►

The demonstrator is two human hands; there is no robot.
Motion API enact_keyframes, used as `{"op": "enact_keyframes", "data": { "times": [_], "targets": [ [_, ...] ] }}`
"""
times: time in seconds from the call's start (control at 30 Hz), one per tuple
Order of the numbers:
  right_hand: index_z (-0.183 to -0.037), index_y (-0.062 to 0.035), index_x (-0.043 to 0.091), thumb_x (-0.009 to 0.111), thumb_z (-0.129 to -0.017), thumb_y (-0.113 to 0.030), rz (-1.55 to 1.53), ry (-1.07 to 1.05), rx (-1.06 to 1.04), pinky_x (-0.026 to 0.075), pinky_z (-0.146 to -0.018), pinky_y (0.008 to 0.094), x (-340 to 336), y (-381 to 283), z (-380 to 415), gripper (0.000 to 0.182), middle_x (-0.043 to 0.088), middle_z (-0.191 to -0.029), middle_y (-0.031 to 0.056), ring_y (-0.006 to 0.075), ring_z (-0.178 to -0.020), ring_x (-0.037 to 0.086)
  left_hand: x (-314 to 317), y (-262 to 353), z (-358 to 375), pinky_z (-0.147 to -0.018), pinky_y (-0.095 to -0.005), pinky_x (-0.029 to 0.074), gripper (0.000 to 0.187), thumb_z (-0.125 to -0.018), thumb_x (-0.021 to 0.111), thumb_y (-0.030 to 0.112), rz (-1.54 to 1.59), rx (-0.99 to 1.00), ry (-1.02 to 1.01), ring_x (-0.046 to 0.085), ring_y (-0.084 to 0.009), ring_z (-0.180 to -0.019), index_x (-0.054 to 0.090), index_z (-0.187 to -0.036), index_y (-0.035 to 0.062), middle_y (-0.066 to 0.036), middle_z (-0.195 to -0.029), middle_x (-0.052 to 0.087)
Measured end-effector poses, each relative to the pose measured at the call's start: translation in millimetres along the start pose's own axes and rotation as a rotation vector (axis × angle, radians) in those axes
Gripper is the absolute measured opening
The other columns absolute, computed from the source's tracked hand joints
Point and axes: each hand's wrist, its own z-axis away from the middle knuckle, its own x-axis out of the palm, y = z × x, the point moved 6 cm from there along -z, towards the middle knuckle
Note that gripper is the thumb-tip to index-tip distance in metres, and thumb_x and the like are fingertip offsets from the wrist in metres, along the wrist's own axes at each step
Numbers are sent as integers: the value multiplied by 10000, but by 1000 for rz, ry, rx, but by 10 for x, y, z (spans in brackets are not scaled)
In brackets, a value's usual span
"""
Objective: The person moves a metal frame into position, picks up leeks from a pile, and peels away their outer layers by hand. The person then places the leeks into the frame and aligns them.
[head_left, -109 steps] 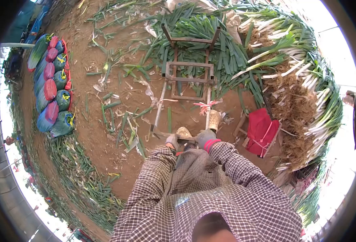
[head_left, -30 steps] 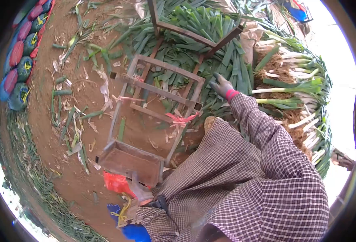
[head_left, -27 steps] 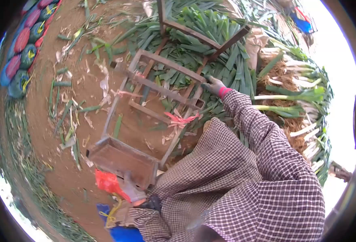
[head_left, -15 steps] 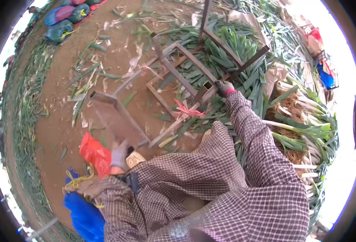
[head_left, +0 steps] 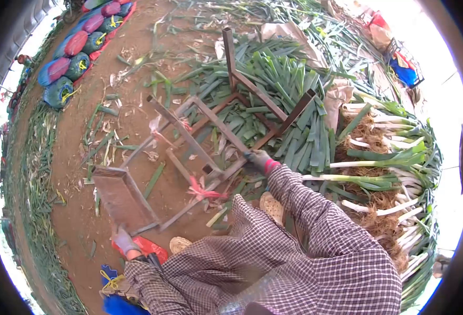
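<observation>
A rusty metal frame with upright legs lies in front of me, a shallow metal tray joined to its left end. My right hand, in a dark glove with a pink cuff, is closed around a bar of the frame. At the tray's near corner my left hand, in a pale glove, grips the edge; its fingertips are partly hidden. A red plastic bag lies beside my left hand. Pink ties are knotted on the frame's bars.
Cut leek leaves pile beyond the frame. Leeks with roots lie in a long heap on my right. Stuffed net bags line the far left. Blue netting lies near my left sleeve. My shoes show below the frame.
The frame and tray have come left and closer to me, with both hands moving along with them. The view has shifted, showing more net bags at the far left.
</observation>
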Motion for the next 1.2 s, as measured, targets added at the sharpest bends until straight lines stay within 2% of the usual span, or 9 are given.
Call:
{"op": "enact_keyframes", "data": {
  "times": [0.03, 0.17, 0.37, 0.43, 0.5, 0.73, 0.93, 1.03, 1.2],
  "targets": [
    [-1146, -17, 649, 658, -936, -214, -67, 7, 233, 551, -746, 309, 244, -483, 627, 288, 704, -936, 93, 201, -830, 691, -50, -40, -3, -817, -325, 494, 386, -852, 612, 50, 28, -7, 50, 611, -186, -923, 630, -1226, -41, -78, -1102, 674],
    [-1225, -59, 623, 688, -911, -384, 193, -212, 382, 583, -756, 375, 142, -644, 598, 457, 717, -990, 103, 227, -866, 703, 27, 262, 219, -836, -325, 494, 393, -857, 610, 54, 115, -42, 44, 616, -194, -949, 623, -1235, -52, -98, -1142, 672],
    [-1169, 13, 642, 667, -926, -381, 199, -298, 401, 601, -716, 365, 105, -835, 604, 464, 718, -1054, 147, 249, -822, 716, 173, 530, 462, -893, -325, 472, 421, -847, 614, 73, -12, 123, 14, 616, -225, -989, 610, -1241, -74, -146, -1169, 670],
    [-1109, 24, 668, 680, -919, -373, 504, -377, 205, 594, -689, 362, 54, -761, 344, 441, 722, -999, 140, 238, -790, 710, 201, 516, 444, -810, -314, 490, 412, -854, 610, 49, -78, 107, 16, 613, -185, -922, 608, -1253, -55, -95, -1097, 668],
    [-1005, 39, 699, 727, -888, -363, 258, -219, 362, 579, -642, 346, 49, -702, 398, 420, 720, -893, 126, 215, -732, 697, 230, 519, 424, -811, -315, 490, 405, -850, 613, 52, -112, 88, 23, 616, -191, -917, 613, -1240, -58, -102, -1086, 670],
    [-944, -13, 708, 736, -877, -365, 129, -232, 299, 560, -608, 331, 39, -498, 309, 359, 707, -829, 86, 177, -691, 679, 167, 691, 570, -841, -350, 491, 395, -858, 610, 96, -55, 92, 12, 632, -243, -901, 619, -1215, -72, -157, -1082, 691],
    [-880, -63, 741, 755, -847, -341, 97, -20, 233, 525, -549, 319, 102, -574, 518, 280, 684, -737, 49, 157, -599, 631, 202, 830, 603, -841, -381, 511, 409, -917, 586, 154, -252, 172, -57, 630, -261, -930, 595, -1276, -41, -166, -1088, 682],
    [-960, -3, 713, 714, -898, -315, 360, -82, 102, 557, -548, 325, 96, -393, 191, 318, 703, -863, 78, 148, -631, 672, 189, 757, 542, -906, -390, 501, 421, -932, 582, 171, -166, 105, -68, 622, -268, -1015, 584, -1294, -42, -191, -1214, 649],
    [-859, -45, 677, 745, -870, -293, 2, -72, 316, 488, -530, 334, 133, -619, 558, 257, 602, -704, 45, 161, -609, 604, 120, 622, 316, -852, -384, 520, 392, -969, 562, 190, -262, 119, -49, 612, -261, -1027, 586, -1304, -14, -157, -1245, 636]
  ]
}}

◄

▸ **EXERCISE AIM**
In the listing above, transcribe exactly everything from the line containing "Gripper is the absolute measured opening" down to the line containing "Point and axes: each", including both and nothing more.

▸ **COMPLETED TASK**
Gripper is the absolute measured opening
The other columns absolute, computed from the source's tracked hand joints
Point and axes: each hand's wrist, its own z-axis away from the middle knuckle, its own x-axis out of the palm, y = z × x, the point moved 6 cm from there along -z, towards the middle knuckle

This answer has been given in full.